PROBLEM REQUIREMENTS: Where does the string "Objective" appear in the records? Copy each line that holds it.

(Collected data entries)

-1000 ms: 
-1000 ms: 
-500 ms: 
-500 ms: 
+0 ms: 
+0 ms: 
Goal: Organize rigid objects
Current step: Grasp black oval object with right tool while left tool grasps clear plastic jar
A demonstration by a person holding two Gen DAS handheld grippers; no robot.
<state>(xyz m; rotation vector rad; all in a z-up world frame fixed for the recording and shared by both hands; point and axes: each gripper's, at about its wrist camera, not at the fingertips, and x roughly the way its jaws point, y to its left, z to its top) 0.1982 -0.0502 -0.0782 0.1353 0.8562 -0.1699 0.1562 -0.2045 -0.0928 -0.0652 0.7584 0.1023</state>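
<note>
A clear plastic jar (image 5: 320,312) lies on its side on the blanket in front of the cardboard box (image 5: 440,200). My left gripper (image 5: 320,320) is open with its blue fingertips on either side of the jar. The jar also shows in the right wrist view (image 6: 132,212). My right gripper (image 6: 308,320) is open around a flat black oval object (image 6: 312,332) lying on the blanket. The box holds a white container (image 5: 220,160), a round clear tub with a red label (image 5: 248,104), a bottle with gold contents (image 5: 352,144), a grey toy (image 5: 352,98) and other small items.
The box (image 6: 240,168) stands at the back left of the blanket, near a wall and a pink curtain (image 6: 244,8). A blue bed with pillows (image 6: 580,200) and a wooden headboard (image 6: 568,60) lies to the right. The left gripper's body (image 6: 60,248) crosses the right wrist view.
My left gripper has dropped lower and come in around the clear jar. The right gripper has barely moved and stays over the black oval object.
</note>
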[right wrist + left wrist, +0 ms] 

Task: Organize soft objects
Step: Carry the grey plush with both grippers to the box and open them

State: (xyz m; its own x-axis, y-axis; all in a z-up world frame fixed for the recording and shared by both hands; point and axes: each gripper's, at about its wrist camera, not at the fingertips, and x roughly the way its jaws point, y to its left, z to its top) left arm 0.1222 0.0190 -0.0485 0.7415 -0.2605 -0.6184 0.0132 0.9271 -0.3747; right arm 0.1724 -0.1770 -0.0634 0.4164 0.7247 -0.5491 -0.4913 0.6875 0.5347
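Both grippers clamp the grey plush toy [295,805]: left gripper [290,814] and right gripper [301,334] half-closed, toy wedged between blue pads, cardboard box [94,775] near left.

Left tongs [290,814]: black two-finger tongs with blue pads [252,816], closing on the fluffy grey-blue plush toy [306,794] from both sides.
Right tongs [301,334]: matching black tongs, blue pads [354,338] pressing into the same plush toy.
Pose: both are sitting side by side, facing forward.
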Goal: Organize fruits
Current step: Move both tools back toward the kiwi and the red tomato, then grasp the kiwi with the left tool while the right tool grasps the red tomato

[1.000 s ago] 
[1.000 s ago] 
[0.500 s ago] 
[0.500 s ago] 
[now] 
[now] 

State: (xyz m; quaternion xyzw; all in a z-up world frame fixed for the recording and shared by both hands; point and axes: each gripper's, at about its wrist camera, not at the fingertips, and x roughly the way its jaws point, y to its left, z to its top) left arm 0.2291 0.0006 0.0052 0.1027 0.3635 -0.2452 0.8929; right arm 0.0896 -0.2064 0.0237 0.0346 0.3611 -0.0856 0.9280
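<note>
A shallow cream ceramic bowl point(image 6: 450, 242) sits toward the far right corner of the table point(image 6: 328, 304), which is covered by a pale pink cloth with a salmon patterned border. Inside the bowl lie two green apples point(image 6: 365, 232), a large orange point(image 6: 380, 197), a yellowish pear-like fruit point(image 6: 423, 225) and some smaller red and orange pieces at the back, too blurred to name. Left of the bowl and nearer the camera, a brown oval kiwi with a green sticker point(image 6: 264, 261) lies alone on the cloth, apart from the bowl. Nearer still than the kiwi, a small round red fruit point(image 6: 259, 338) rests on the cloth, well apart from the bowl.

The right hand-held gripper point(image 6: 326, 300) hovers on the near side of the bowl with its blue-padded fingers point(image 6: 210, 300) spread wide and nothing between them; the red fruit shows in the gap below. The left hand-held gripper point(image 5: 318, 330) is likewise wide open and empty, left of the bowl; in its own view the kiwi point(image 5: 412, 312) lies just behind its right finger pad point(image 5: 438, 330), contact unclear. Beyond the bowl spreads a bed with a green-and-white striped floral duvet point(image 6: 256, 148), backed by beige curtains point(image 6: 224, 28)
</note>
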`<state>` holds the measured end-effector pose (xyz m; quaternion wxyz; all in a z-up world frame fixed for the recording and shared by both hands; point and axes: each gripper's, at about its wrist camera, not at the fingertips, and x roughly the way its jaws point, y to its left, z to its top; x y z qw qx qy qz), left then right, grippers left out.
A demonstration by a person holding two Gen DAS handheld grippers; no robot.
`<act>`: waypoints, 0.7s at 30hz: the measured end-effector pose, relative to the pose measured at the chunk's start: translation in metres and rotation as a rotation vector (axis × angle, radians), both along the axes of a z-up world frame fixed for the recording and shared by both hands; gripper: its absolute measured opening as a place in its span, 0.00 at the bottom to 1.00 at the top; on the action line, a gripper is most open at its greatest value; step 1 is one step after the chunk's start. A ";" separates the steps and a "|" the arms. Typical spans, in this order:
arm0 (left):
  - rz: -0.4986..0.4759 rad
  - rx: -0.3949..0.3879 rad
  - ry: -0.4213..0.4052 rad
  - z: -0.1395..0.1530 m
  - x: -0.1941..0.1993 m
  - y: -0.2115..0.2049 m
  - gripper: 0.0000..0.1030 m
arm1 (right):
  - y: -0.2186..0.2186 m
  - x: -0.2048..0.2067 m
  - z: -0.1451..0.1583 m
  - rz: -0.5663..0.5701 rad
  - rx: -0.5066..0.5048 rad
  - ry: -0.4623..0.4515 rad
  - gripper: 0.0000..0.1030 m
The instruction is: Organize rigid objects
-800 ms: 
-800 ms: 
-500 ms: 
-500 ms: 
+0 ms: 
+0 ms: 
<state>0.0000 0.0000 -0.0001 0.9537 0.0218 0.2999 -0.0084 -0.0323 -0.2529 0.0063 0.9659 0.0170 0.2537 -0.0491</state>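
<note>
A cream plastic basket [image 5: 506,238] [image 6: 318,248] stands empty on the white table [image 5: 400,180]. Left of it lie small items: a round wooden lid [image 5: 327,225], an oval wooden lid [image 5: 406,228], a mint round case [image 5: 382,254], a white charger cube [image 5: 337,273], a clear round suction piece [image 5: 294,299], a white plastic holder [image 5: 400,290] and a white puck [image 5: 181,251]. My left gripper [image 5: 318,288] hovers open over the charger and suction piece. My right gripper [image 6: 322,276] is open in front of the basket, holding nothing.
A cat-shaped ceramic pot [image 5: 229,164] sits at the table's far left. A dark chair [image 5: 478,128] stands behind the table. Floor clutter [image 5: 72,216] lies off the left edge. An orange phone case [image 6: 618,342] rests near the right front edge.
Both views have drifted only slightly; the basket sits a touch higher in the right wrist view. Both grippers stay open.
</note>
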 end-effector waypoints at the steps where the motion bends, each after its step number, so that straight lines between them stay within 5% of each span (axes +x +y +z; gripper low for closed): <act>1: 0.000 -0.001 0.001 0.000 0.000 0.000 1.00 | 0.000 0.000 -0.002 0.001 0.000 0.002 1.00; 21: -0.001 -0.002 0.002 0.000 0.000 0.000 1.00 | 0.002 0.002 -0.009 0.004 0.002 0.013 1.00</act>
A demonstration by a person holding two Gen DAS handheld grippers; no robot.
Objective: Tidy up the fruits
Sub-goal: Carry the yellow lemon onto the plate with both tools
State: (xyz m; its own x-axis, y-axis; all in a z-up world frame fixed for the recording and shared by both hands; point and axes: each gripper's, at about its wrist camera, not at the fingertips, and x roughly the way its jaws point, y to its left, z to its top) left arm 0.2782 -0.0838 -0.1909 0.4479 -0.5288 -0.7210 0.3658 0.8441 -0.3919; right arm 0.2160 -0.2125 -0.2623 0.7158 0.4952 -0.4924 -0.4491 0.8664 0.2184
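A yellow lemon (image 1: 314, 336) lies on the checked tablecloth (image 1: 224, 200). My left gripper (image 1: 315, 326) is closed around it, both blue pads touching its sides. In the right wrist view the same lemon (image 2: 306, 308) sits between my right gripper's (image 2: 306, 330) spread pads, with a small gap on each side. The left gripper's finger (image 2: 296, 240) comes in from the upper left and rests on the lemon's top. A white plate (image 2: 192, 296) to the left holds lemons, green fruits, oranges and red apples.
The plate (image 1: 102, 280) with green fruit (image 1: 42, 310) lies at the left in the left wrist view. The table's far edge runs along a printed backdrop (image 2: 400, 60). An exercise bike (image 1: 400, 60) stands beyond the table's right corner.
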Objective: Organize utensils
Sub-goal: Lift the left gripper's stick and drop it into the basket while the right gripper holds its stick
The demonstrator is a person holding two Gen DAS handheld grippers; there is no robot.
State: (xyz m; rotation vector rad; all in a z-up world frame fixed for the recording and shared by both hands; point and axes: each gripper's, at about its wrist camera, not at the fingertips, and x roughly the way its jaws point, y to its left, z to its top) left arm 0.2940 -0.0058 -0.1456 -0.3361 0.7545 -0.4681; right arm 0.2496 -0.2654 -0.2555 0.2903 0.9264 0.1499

TASK OUTPUT:
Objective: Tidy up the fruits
Objective: Organize utensils

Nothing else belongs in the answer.